What is being asked.
The listing below contains a span that opens with the line containing "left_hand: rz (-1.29" and closes with the line containing "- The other". Return that span exactly.

▼▼▼

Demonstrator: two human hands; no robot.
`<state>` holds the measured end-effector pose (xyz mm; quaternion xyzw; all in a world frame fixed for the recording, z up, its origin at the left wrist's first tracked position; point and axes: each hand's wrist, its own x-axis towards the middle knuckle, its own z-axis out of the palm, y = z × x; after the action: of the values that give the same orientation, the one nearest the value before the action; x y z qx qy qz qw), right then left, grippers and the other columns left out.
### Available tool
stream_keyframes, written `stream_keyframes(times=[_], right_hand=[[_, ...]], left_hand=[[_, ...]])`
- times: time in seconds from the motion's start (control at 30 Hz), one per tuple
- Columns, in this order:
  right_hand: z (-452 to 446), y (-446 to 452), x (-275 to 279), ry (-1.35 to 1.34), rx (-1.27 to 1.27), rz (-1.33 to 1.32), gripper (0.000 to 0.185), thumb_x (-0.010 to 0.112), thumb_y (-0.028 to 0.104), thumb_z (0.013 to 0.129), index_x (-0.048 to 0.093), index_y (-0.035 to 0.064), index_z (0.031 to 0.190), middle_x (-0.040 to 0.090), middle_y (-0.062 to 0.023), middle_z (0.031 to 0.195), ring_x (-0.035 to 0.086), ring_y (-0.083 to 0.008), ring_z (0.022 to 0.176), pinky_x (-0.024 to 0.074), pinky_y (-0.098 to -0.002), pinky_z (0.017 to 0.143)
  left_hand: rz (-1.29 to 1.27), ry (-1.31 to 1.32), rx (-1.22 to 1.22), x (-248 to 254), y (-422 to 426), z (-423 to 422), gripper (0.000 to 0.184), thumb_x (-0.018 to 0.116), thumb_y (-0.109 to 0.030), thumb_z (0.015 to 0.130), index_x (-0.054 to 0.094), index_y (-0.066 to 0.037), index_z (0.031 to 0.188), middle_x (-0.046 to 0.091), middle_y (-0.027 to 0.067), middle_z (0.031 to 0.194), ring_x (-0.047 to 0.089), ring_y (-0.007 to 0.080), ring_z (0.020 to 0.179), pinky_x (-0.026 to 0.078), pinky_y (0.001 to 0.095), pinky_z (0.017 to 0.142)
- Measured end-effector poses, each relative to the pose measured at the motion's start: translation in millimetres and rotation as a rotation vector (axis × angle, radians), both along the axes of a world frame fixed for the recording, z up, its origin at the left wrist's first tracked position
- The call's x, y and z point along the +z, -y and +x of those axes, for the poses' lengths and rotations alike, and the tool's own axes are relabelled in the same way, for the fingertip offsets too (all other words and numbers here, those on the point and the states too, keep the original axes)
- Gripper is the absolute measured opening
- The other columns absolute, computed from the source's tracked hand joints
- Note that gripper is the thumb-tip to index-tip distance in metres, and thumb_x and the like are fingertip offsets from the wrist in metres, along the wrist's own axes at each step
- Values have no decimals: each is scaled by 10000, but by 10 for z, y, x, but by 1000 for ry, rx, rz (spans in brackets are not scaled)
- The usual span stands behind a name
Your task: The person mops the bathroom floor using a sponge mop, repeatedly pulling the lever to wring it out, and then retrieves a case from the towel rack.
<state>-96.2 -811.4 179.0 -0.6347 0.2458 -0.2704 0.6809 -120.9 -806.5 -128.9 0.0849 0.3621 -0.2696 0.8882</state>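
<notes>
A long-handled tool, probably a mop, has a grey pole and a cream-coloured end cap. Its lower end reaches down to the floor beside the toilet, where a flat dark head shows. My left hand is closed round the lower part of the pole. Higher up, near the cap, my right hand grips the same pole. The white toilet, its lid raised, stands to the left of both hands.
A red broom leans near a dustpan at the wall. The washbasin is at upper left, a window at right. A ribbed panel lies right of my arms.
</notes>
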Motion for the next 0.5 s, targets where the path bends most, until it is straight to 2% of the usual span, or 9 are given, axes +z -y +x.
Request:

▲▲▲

Response to this task.
  left_hand: rz (-1.29 to 1.27), ry (-1.31 to 1.32), rx (-1.22 to 1.22), x (-248 to 254), y (-422 to 426), z (-423 to 422), gripper (0.000 to 0.184), thumb_x (-0.018 to 0.116), thumb_y (-0.109 to 0.030), thumb_z (0.015 to 0.130), index_x (-0.054 to 0.094), index_y (-0.066 to 0.037), index_z (0.031 to 0.188), middle_x (-0.046 to 0.091), middle_y (-0.027 to 0.067), middle_z (0.031 to 0.194), ring_x (-0.047 to 0.089), ring_y (-0.007 to 0.080), ring_z (0.020 to 0.179), pinky_x (-0.026 to 0.078), pinky_y (0.001 to 0.095), pinky_z (0.017 to 0.142)
- Measured end-effector poses, each relative to the pose measured at the motion's start: translation in millimetres and rotation as a rotation vector (axis × angle, radians), both along the axes of a world frame fixed for the recording, z up, its origin at the left wrist's first tracked position
- The call's x, y and z point along the +z, -y and +x of those axes, for the poses' lengths and rotations alike, and the tool's own axes are relabelled in the same way, for the fingertip offsets too (all other words and numbers here, those on the point and the states too, keep the original axes)
- Gripper is the absolute measured opening
- The other columns absolute, computed from the source's tracked hand joints

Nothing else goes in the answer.